### [Collected material]
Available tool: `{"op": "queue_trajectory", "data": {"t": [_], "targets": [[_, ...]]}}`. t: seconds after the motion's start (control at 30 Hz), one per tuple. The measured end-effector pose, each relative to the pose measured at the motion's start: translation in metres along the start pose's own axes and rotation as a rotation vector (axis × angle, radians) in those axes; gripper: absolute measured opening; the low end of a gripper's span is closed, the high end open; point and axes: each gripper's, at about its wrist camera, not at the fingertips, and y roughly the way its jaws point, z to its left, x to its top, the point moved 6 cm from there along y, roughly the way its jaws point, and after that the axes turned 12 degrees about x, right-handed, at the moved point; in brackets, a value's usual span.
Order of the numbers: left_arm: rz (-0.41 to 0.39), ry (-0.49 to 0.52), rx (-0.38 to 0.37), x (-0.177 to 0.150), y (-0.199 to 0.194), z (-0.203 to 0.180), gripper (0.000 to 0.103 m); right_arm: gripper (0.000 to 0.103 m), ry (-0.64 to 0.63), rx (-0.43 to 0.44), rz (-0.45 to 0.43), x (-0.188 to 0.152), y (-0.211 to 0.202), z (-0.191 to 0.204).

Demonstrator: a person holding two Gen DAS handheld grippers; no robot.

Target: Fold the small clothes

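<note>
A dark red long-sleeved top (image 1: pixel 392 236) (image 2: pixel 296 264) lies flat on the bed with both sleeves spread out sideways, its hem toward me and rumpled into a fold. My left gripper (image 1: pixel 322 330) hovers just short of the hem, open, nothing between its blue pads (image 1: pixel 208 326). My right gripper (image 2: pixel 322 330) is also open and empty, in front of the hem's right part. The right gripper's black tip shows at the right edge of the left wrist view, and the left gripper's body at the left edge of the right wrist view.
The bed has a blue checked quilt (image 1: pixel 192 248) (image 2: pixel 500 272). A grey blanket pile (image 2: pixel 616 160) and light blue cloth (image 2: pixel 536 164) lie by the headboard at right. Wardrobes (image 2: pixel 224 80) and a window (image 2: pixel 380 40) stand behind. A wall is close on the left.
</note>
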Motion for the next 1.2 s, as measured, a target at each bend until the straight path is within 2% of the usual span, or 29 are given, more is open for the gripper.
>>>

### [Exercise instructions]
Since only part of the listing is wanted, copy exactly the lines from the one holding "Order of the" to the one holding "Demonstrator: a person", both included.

### [Solution to the exercise]
Order of the numbers: left_arm: rz (-0.41 to 0.39), ry (-0.49 to 0.52), rx (-0.38 to 0.37), x (-0.177 to 0.150), y (-0.199 to 0.194), z (-0.203 to 0.180), gripper (0.000 to 0.103 m); right_arm: gripper (0.000 to 0.103 m), ry (-0.64 to 0.63), rx (-0.43 to 0.44), rz (-0.45 to 0.43), x (-0.188 to 0.152), y (-0.211 to 0.202), z (-0.191 to 0.204).

Demonstrator: a person holding two Gen DAS handheld grippers; no robot.

The response to this exercise is done.